■ What you have to do ■
Please restate each entry word for word and leave the pictures out.

___ Record excerpts ___

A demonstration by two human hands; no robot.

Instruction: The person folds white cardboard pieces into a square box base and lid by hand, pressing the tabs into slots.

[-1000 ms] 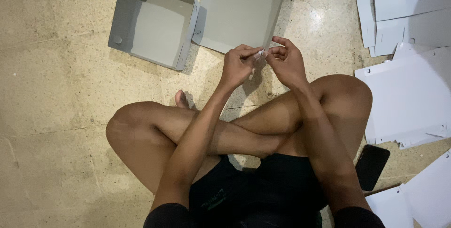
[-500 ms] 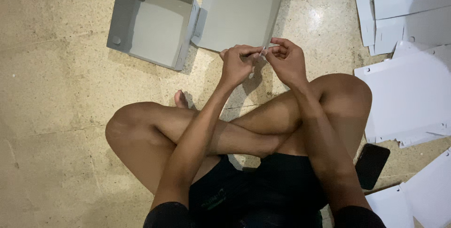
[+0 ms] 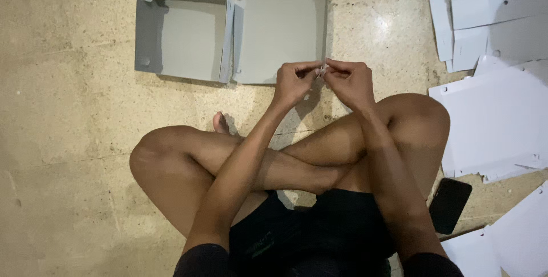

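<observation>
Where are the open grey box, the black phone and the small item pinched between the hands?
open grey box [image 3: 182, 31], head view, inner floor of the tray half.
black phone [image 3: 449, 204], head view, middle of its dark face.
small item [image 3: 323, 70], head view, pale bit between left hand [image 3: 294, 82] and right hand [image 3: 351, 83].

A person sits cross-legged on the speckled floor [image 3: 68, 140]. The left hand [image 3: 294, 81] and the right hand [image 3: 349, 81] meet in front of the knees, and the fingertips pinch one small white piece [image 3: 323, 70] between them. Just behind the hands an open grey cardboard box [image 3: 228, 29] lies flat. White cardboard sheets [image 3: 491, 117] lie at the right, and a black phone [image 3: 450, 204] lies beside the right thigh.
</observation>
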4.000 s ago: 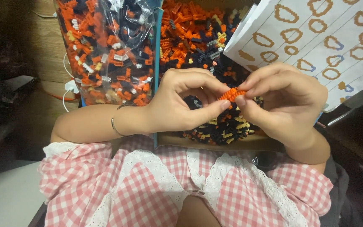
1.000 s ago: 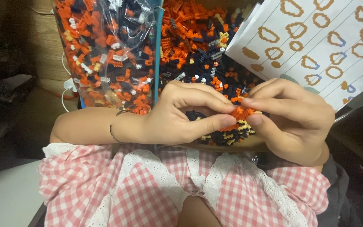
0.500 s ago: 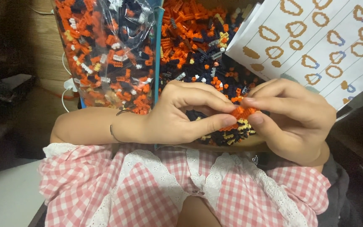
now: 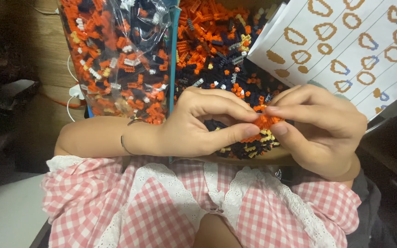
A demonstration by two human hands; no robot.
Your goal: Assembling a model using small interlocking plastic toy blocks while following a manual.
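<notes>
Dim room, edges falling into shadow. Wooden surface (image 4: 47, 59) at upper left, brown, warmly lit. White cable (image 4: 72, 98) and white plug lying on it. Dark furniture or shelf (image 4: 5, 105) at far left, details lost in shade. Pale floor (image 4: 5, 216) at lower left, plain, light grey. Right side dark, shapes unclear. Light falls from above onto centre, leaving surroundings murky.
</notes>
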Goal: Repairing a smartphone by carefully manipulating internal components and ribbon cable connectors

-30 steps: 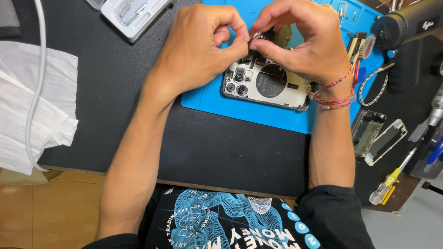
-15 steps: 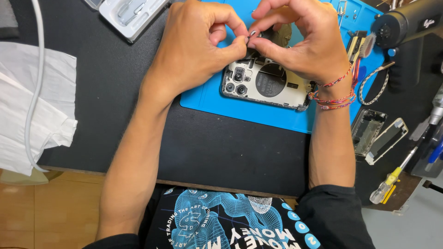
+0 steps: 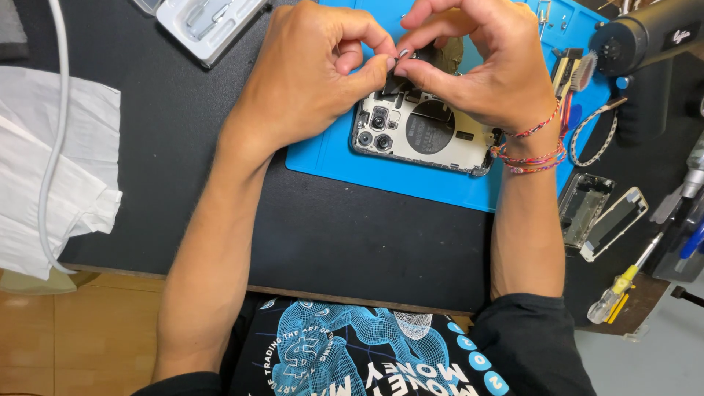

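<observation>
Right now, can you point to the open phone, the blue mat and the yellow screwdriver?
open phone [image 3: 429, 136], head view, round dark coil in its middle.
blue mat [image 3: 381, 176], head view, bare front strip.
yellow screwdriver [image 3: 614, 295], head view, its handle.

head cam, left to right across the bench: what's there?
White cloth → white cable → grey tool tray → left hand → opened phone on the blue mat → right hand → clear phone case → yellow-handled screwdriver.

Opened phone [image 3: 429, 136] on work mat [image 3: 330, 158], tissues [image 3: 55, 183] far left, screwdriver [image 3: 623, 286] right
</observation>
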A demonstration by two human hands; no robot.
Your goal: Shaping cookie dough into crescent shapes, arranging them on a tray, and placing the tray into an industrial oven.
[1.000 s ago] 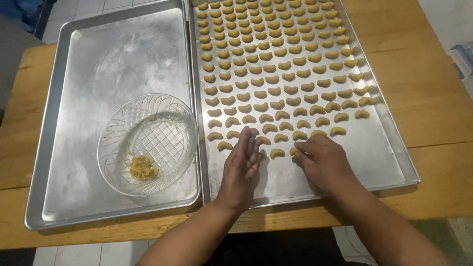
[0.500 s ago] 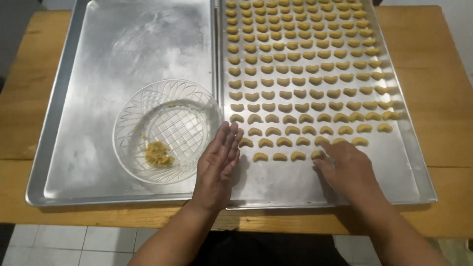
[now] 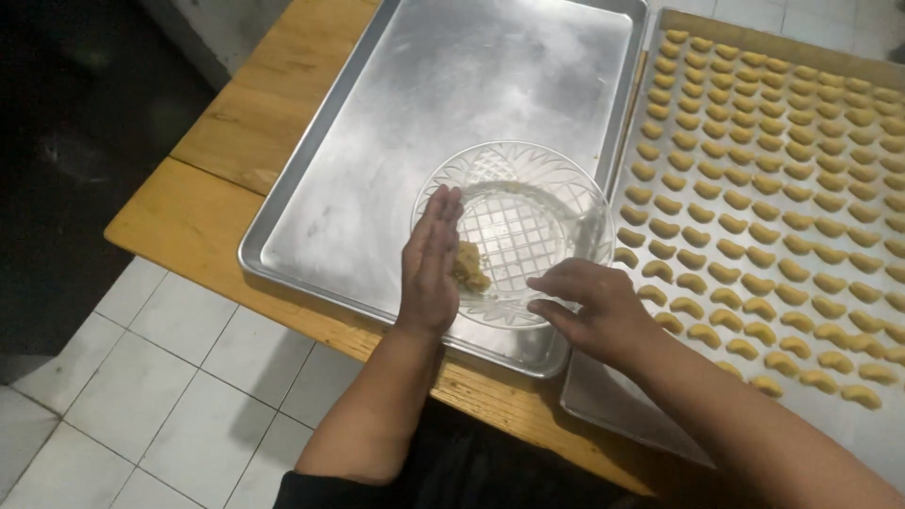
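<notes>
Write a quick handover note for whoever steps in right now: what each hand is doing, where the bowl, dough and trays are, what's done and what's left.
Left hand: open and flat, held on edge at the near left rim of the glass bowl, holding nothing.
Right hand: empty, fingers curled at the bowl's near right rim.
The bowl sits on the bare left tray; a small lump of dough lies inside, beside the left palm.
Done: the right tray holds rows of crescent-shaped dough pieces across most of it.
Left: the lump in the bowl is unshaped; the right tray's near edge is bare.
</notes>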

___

■ Written response ■
A demonstration by two human hands; no robot.

Instruction: The person folds white cardboard pieces into a square box base and lid by hand, pressing the tabs into slots.

[-1000 ms] 
[-500 ms] 
[+0 ms] 

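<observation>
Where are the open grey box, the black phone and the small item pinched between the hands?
open grey box [image 3: 182, 31], head view, inner floor of the tray half.
black phone [image 3: 449, 204], head view, middle of its dark face.
small item [image 3: 323, 70], head view, pale bit between left hand [image 3: 294, 82] and right hand [image 3: 351, 83].

A person sits cross-legged on the speckled floor [image 3: 68, 140]. The left hand [image 3: 294, 81] and the right hand [image 3: 349, 81] meet in front of the knees, and the fingertips pinch one small white piece [image 3: 323, 70] between them. Just behind the hands an open grey cardboard box [image 3: 228, 29] lies flat. White cardboard sheets [image 3: 491, 117] lie at the right, and a black phone [image 3: 450, 204] lies beside the right thigh.
</observation>
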4.000 s ago: 
1.000 s ago: 
0.500 s ago: 
now: 
A demonstration by two human hands; no robot.
Your goal: Assembling a model using small interlocking plastic toy blocks while following a manual.
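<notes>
Dim room, edges falling into shadow. Wooden surface (image 4: 47, 59) at upper left, brown, warmly lit. White cable (image 4: 72, 98) and white plug lying on it. Dark furniture or shelf (image 4: 5, 105) at far left, details lost in shade. Pale floor (image 4: 5, 216) at lower left, plain, light grey. Right side dark, shapes unclear. Light falls from above onto centre, leaving surroundings murky.
</notes>
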Goal: Repairing a smartphone by carefully manipulating internal components and ribbon cable connectors

-30 steps: 
-15 steps: 
+0 steps: 

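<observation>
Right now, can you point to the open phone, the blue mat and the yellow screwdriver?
open phone [image 3: 429, 136], head view, round dark coil in its middle.
blue mat [image 3: 381, 176], head view, bare front strip.
yellow screwdriver [image 3: 614, 295], head view, its handle.

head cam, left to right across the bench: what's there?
White cloth → white cable → grey tool tray → left hand → opened phone on the blue mat → right hand → clear phone case → yellow-handled screwdriver.

Opened phone [image 3: 429, 136] on work mat [image 3: 330, 158], tissues [image 3: 55, 183] far left, screwdriver [image 3: 623, 286] right
</observation>
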A demonstration by two human hands; no robot.
Your goal: Shaping cookie dough into crescent shapes, arranging them on a tray, and placing the tray into an industrial oven.
[1.000 s ago] 
[0.500 s ago] 
[now] 
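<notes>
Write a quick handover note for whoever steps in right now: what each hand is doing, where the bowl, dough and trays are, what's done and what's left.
Left hand: open and flat, held on edge at the near left rim of the glass bowl, holding nothing.
Right hand: empty, fingers curled at the bowl's near right rim.
The bowl sits on the bare left tray; a small lump of dough lies inside, beside the left palm.
Done: the right tray holds rows of crescent-shaped dough pieces across most of it.
Left: the lump in the bowl is unshaped; the right tray's near edge is bare.
</notes>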

The exercise concludes with this answer.